Despite heavy rain on the night of August 19-20 thousands upon thousands of people of different ages were coming to the White House that was at that time a stronghold of democracy. Overwhelmed by indignation, they were protesting against the attempt to restore the communist regime. I feel sad that now fewer and fewer people perceive the events of 14 years ago as a victory of democracy.

Sociological polls conducted by VTsIOM (All-Russian Public Opinion Research Center) on the eve of August 19 show that almost half of those polled (47 percent) view the events that led to the disintegration of the U.S.S.R. not as a clash between the old Soviet nomenclature and young Russian democracy but as an episode in the struggle for power between different groups of the top leadership.

Moreover, the number of those who would prefer to support the State of Emergency Committee (GKChP - Russian acronym) has gone up from 13% to 18% as compared with the last year. More than a third of those polled said that they did not sympathize either with the GKChP or with their opponent ex-President Boris Yeltsin.

Not only August 19 is less and less remembered as the Day of the Revolution. The general attitude of Russians to democratic values has been obviously cooling off from one year to another, as shown by sociological polls.
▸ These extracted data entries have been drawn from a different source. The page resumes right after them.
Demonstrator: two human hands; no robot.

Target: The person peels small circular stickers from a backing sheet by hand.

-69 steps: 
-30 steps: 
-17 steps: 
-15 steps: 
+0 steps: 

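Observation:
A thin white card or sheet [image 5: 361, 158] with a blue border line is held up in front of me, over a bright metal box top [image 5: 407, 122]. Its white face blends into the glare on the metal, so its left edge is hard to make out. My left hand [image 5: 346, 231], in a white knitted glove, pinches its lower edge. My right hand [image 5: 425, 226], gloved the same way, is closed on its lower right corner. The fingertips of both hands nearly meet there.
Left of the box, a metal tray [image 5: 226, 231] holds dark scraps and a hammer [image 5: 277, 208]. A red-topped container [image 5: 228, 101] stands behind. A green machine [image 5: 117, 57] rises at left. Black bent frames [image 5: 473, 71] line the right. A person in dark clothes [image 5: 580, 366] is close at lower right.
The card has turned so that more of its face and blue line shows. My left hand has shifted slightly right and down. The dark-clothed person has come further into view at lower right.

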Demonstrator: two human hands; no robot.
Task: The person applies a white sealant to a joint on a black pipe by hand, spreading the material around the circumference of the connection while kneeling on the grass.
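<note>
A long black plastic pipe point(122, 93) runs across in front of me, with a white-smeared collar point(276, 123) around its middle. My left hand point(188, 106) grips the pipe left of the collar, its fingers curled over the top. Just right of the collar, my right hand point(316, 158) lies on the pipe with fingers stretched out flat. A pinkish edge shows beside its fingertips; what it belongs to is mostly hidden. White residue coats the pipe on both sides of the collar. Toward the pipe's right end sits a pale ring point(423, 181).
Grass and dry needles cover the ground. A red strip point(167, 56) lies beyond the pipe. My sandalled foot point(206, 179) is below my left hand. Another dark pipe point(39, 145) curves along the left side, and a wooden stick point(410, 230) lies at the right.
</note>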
VTsIOM experts believe that this is a consequence of the current political situation in Russia. Head of VTsIOM analytical department Leontiy Byzov recalled that the polls conducted in the early 1990s painted a completely different picture. Many more people supported Yeltsin. But later on Russians got disappointed in him and are now embarrassed to admit that they had sided with him in 1991. His colleague Dmitry Polikanov mentioned an interesting fact in an interview with a RIA Novosti correspondent: people are more and more nostalgic for the great power, the U.S.S.R., because of appalling social differentiation. In the years since the putsch the majority of people have become impoverished, whereas a few nonentities, as Mikhail Khodorkovsky admitted, have acquired fabulous fortunes.

For all that virtually all participants in sociological polls admitted, both recently and years ago, that there is no return to the past. It appears that their minds are split: rationally people accept that there is no alternative to the current way of life and to the social system, but emotionally many would like to return what has disappeared with the Soviet system. Many Russians sympathize with the GKChP for lack of knowledge since the goals they proclaimed were rather vague.

Democracy, just as revolution, should be able to defend itself. The reforms of some 15 years ago were not carried out in the name of man, although they were accompanied by democratic slogans...

The public attitudes will not change unless the suggested values and models of development bear fruit. Ministers Gref and Kudrin promise that in 2007 the incomes of the population will be comparable to those in 1990. The slogan about doubling GDP is still an abstraction, but if it is implemented to the benefit of millions, the public attitudes are bound to change dramatically.